The usually inhibited desert locust Schistocerca gregaria, which wiles away the months as a solitary, insignificant grasshopper can shift into horrifying swarms due to a chemical commonly found in people’s brain, a research showed.

The solitary and gregarious phases of locusts are so different that they were considered distinct species until 1921. Scientists have known for several years that touching a solitary desert locust on the hind legs, or allowing it to see or smell other locusts, is enough to transform it into the gregarious phase. This week, Science magazine published strong scientific evidence that the behavioural and physical makeover is effected by serotonin, a carrier of nerve signals in virtually all animals.

Researchers from the University of Sydney, University of Oxford, and University of Cambridge have pinpointed a single neurochemical – serotonin – as the cause of an instinctive behavioural change from the locusts’ solitarious phase to become gregarious and form disastrous swarms of millions.

Serotonin (5-hydroxytryptamine, or 5-HT) is a monoamine neurotransmitter synthesized in serotonergic neurons in the central nervous system (CNS) and enterochromaffin cells in the gastrointestinal tract of animals including humans. Serotonin is also found in many mushrooms and plants, including fruits and vegetables.

In the central nervous system, serotonin plays an important role as a neurotransmitter in the modulation of anger, aggression, body temperature, mood, sleep, human sexuality, appetite, metabolism, as well as stimulating vomiting. Keeping serotonin levels high is the aim of many anti-depressant drugs. “Serotonin profoundly influences how we humans behave and interact,” said co-author Dr Swidbert Ott, from Cambridge University. “So to find that the same chemical is what causes a normally shy, antisocial insect to gang up in huge groups is amazing,” he explained.

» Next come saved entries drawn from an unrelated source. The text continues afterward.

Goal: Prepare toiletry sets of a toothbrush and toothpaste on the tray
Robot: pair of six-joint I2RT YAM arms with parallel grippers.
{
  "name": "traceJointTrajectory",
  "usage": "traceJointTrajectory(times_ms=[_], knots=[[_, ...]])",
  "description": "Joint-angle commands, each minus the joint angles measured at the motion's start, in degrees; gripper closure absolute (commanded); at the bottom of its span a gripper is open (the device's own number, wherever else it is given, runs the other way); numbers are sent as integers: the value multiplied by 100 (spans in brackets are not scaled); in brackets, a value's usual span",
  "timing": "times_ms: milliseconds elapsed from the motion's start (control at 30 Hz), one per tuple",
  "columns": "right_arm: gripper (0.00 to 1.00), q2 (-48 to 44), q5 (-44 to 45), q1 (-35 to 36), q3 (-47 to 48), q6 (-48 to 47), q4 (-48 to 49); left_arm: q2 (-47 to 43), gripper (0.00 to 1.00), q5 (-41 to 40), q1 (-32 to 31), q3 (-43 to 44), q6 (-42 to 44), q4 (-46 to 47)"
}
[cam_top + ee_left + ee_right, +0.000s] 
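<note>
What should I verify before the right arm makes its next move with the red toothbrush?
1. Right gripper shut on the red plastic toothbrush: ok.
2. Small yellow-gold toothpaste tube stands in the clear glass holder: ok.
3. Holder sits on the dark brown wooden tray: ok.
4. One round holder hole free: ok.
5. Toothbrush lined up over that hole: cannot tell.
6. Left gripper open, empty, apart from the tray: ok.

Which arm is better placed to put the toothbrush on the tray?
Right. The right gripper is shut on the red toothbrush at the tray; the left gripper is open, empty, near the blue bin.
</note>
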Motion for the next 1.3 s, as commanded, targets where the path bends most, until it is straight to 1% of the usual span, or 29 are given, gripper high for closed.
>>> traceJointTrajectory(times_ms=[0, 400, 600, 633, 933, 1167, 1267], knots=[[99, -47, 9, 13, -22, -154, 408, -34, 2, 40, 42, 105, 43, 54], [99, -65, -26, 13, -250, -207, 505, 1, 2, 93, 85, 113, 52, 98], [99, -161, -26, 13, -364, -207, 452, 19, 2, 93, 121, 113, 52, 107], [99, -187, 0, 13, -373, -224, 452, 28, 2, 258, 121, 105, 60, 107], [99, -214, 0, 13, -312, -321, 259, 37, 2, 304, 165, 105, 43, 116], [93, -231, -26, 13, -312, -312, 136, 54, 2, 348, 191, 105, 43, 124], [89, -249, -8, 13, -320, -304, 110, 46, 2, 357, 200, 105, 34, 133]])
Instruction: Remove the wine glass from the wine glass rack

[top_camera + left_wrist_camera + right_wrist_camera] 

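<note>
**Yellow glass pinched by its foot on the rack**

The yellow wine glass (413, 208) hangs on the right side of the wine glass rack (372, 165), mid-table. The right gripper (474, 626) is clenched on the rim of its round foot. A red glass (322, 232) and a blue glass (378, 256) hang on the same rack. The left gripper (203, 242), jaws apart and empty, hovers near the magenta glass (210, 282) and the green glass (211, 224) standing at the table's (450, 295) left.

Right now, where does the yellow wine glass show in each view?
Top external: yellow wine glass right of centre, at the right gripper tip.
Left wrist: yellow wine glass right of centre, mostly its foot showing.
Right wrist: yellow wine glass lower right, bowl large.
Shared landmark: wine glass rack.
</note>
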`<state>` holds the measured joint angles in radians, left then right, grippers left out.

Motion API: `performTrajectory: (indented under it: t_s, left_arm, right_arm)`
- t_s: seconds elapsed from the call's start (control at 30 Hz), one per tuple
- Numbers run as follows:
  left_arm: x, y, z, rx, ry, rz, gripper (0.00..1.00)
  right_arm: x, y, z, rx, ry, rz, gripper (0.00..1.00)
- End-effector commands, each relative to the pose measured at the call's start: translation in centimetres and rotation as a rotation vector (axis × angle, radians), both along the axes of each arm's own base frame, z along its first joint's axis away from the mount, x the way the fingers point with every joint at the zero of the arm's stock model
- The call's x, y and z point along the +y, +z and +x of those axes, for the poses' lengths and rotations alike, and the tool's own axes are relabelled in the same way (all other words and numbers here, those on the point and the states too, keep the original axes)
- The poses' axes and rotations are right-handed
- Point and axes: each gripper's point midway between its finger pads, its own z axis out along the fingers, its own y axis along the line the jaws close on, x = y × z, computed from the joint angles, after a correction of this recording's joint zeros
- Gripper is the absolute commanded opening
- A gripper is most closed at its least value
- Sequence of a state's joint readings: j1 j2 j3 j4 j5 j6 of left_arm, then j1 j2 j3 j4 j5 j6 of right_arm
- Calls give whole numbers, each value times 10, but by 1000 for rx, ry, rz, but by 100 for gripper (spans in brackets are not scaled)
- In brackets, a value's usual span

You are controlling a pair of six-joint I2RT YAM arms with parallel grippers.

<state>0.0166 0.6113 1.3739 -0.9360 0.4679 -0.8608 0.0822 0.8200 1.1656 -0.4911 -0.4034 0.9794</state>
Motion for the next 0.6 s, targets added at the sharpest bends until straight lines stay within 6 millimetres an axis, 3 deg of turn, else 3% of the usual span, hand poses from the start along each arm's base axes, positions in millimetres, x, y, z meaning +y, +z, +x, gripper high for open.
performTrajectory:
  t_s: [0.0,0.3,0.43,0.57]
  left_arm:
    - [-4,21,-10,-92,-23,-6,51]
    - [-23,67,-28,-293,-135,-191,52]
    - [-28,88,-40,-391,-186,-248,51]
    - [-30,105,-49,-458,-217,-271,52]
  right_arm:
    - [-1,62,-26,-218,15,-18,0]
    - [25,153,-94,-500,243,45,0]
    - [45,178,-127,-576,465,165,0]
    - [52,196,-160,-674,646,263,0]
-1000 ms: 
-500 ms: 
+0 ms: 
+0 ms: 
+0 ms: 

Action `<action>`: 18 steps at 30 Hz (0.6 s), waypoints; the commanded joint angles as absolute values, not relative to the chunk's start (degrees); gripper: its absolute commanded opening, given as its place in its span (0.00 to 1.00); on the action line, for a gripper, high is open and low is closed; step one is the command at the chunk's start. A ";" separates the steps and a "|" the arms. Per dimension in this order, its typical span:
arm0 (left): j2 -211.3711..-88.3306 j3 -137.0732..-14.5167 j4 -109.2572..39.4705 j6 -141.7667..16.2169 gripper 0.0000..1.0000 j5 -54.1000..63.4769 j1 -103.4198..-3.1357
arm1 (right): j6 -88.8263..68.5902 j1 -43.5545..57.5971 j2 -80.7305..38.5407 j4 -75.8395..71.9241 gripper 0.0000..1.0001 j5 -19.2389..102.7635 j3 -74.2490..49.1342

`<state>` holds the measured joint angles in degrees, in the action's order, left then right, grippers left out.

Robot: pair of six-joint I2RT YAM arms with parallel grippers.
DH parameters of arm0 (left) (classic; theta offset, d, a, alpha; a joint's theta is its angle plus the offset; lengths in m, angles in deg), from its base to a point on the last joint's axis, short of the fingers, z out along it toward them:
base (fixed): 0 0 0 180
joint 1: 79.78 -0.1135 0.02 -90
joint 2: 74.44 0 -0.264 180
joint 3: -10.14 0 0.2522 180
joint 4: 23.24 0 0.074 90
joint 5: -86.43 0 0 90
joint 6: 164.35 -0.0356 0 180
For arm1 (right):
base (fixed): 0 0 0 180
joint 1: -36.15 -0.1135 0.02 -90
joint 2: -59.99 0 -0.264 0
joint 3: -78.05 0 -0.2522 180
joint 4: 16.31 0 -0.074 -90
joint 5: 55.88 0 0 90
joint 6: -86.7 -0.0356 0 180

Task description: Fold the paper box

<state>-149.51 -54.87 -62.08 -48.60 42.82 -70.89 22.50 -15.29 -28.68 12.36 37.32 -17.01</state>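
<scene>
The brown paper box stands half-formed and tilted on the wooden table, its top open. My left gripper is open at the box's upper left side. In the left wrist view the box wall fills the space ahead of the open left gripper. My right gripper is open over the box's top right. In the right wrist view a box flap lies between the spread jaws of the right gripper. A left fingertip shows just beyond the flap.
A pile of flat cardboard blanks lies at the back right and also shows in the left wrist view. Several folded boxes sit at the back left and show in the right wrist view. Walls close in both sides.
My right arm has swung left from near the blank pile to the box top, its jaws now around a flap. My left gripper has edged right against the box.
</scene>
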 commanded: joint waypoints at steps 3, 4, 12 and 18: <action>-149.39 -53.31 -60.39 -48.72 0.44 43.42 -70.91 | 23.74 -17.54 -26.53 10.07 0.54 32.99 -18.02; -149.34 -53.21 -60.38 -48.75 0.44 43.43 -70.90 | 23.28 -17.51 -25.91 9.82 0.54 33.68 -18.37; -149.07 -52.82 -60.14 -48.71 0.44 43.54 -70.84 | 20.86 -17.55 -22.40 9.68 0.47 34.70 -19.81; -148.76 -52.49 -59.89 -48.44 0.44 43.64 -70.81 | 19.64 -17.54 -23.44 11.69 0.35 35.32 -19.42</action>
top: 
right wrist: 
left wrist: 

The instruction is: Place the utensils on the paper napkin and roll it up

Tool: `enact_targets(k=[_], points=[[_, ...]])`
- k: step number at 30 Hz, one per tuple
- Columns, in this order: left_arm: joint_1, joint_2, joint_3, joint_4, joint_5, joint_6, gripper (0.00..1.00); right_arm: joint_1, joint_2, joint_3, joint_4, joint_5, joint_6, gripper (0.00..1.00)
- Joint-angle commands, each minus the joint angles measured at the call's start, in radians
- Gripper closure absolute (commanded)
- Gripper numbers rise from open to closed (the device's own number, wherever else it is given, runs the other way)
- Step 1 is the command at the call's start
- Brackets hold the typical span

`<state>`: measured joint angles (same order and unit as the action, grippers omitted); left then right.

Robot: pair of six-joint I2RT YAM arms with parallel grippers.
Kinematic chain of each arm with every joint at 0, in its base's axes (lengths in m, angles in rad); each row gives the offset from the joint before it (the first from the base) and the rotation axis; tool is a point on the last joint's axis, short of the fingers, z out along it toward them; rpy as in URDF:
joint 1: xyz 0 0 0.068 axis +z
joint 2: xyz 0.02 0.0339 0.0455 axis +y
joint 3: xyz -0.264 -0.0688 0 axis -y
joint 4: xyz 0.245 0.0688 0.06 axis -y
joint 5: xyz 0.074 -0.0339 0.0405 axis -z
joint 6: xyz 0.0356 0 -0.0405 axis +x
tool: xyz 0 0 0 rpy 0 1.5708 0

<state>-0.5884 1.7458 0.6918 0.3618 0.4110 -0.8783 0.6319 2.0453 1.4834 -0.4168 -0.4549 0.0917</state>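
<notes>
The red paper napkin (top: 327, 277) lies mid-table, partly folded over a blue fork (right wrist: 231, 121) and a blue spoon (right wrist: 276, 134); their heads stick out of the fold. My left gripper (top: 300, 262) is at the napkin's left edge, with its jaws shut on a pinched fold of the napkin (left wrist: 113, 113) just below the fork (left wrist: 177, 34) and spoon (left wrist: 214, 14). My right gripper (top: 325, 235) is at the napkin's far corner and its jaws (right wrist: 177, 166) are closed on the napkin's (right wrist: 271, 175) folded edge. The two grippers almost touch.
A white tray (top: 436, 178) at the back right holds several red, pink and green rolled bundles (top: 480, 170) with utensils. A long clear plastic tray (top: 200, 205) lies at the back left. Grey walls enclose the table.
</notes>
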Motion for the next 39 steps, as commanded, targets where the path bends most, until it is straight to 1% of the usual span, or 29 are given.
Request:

Prior to swarming, the locusts undergo a series of physical changes – their body colour darkens and their muscles grow stronger. The ‘Phase change’ is at the heart of the locust pest problem, for locusts are one of the world’s most destructive insect pests, affecting the livelihoods of 1 in 10 people on the planet. “To effectively control locust swarms, we must first understand exactly how it is that a single shy locust becomes a highly social animal that swarms,” said University of Sydney Professor Steve Simpson who led the research for almost 20 years.

The ‘phase change’ was caused by stimulation of sensory hairs on the hind leg of locusts. Professor Simpson’s team began to investigate the neurological and neurochemical basis of this effect. Dr Michael L. Anstey, of the University of Oxford, supervised by Professor Simpson, and Dr Stephen M. Rogers, part of Professor Malcolm Burrows’ team at Cambridge, led the research investigating this novel field. “Here we have a solitary and lonely creature, the desert locust. But just give them a little serotonin, and they go and join a gang,” said Malcolm Burrows.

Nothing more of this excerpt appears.